In [1]:
import pandas as pd
import numpy as np
np.random.seed(1)
In [2]:
# data of interest is in train folder /train
import os
from glob import glob
train_files = glob(os.path.join('train/', "*.jpg"))
train_ids_all = [s for s in train_files]
In [3]:
len(train_ids_all)
Out[3]:
In [4]:
print(train_ids_all[0])
car_id = train_ids_all[0].split('_')[0].split('/')[1]
print(car_id)
In [5]:
car_ids = set([t.split('_')[0].split('/')[1] for t in train_ids_all])
In [6]:
len(car_ids)
Out[6]:
In [7]:
train_masks = glob(os.path.join('train_masks/', "*.gif"))
train_masks_all = [s for s in train_masks]
In [8]:
print(train_masks_all[0])
mask_id = train_masks_all[0].split('/')[1].split('_')[0]
print(mask_id)
In [9]:
mask_ids = set([m.split('/')[1].split('_')[0] for m in train_masks_all])
In [10]:
len(mask_ids)
Out[10]:
In [11]:
car_ids - mask_ids
Out[11]:
The same cars are in the train/ and train_masks/ folders. Good.
In [12]:
car_array = np.array(list(car_ids))
In [13]:
car_array
Out[13]:
In [14]:
# Shuffle array so can easily separate array into train ids, test ids, and holdout ids
np.random.shuffle(car_array)
In [15]:
car_array
Out[15]:
In [16]:
train_fract = 0.8
test_fract = 0.1
holdout_fract = 0.1
num_train = int(round(car_array.shape[0]*train_fract))
num_test = int(round(car_array.shape[0]*test_fract))
num_holdout = int(round(car_array.shape[0]*holdout_fract))

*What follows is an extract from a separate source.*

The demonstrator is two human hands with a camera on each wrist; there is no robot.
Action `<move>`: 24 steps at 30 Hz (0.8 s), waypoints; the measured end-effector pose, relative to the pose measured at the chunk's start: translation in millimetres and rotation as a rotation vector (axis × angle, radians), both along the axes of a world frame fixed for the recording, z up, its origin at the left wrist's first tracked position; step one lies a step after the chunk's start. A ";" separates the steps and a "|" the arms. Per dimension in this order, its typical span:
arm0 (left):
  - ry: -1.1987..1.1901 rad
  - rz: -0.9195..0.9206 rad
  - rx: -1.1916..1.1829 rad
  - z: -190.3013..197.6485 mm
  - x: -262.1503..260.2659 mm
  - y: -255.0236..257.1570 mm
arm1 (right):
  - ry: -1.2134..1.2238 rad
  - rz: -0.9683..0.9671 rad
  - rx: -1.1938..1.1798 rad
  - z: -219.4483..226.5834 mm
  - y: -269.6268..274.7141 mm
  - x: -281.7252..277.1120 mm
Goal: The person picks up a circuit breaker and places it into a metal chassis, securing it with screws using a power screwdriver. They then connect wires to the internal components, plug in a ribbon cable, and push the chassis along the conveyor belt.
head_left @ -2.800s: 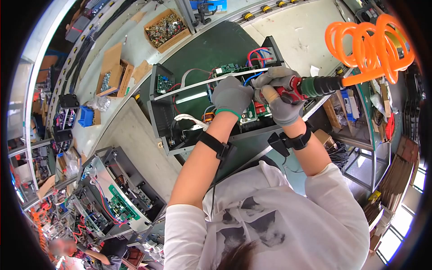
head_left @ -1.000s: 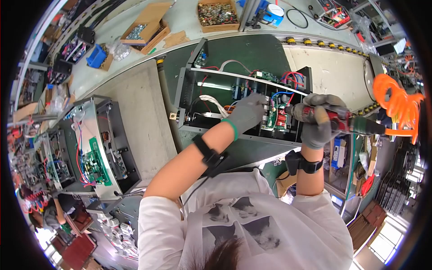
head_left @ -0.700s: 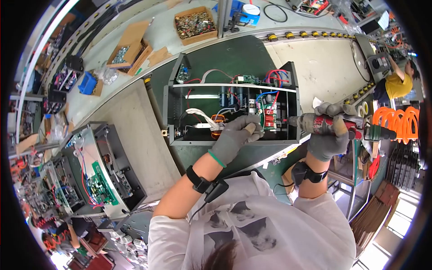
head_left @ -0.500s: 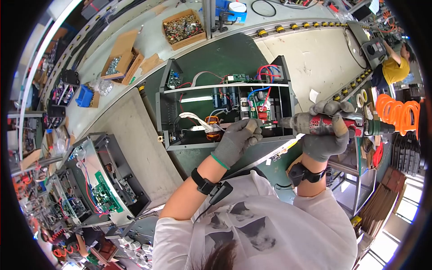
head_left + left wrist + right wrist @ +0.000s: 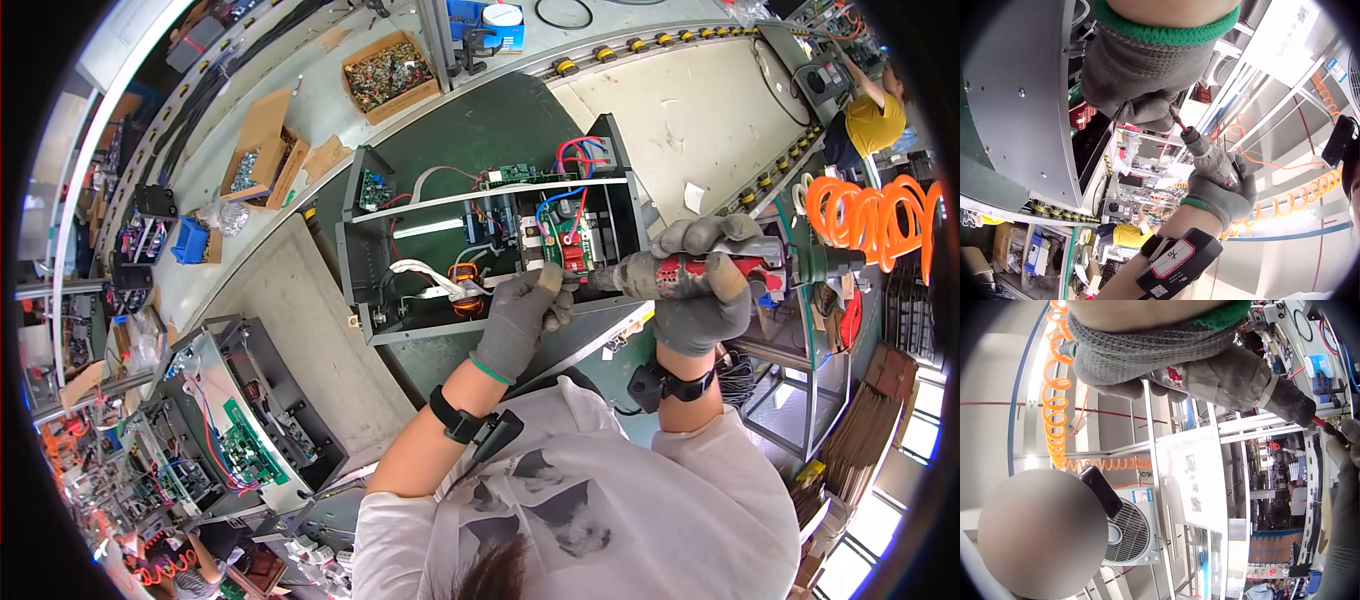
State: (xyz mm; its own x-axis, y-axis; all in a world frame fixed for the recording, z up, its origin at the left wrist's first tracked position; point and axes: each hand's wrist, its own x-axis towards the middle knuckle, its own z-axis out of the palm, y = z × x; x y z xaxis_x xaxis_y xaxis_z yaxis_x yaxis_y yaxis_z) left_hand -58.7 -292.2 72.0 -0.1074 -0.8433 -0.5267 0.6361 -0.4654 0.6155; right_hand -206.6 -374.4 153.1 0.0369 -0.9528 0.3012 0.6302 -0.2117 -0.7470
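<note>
My gloved right hand (image 5: pixel 705 300) grips a red and grey power screwdriver (image 5: pixel 645 275), held level with its bit pointing left. The bit (image 5: pixel 1182 127) shows a red section in the left wrist view. My gloved left hand (image 5: pixel 515 325) has thumb and fingers curled together right at the bit's tip. A small piece pinched there is mostly hidden, and I cannot tell its kind. Both hands are over the front right part of an open dark metal case (image 5: pixel 362 265). Inside are a circuit board with red parts (image 5: pixel 574 256), a copper coil (image 5: pixel 466 290) and white cables (image 5: pixel 425 268).
An orange coiled air hose (image 5: pixel 865 220) runs from the screwdriver's rear. Boxes of small hardware (image 5: pixel 395 105) stand behind the case, with a blue bin (image 5: pixel 190 240) further left. A second open case (image 5: pixel 285 400) lies at left. A person in yellow (image 5: pixel 873 125) is far right.
The left hand has come out from over the case's middle to the bit's tip, fingers curled. The screwdriver has moved left towards those fingers over the last half second.
</note>
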 end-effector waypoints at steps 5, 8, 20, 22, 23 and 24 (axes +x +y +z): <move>-0.203 -0.014 -0.133 8.5 -7.2 1.3 | -0.020 -0.008 0.026 -3.6 0.0 -8.8; 0.143 0.022 0.125 13.2 -4.9 -2.8 | -0.059 -0.054 0.074 -5.1 0.2 -15.6; -1.595 -0.371 -0.109 -12.7 -20.1 -54.8 | 0.059 -0.284 0.048 -10.4 -13.5 -38.8; -1.628 -0.416 -0.104 -18.1 -21.7 -56.6 | 0.080 -0.300 0.050 -14.5 -13.1 -39.2; -1.621 -0.395 -0.171 -26.4 -21.8 -56.7 | 0.097 -0.307 0.020 -18.3 -15.1 -38.8; -1.613 -0.374 -0.236 -30.1 -21.6 -57.1 | 0.114 -0.312 -0.010 -21.5 -16.6 -38.0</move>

print("{0} train, {1} test, and {2} holdout cars.".format(num_train, num_test, num_holdout))
print("That's a total of {0} cars.".format(num_train + num_test + num_holdout))
In [17]:
ids_train = car_array[:num_train]
ids_test = car_array[num_train:num_train + num_test]
ids_holdout = car_array[num_train + num_test:]
out = "There are {0} in train, {1} in test, and {2} in the holdout"
print(out.format(ids_train.shape[0], ids_test.shape[0], ids_holdout.shape[0]))
In [18]:
np.savetxt('ids_train.txt', ids_train, fmt='%s', delimiter='\n')
np.savetxt('ids_test.txt', ids_test, fmt='%s', delimiter='\n')
np.savetxt('ids_holdout.txt', ids_holdout, fmt='%s', delimiter='\n')
In [ ]: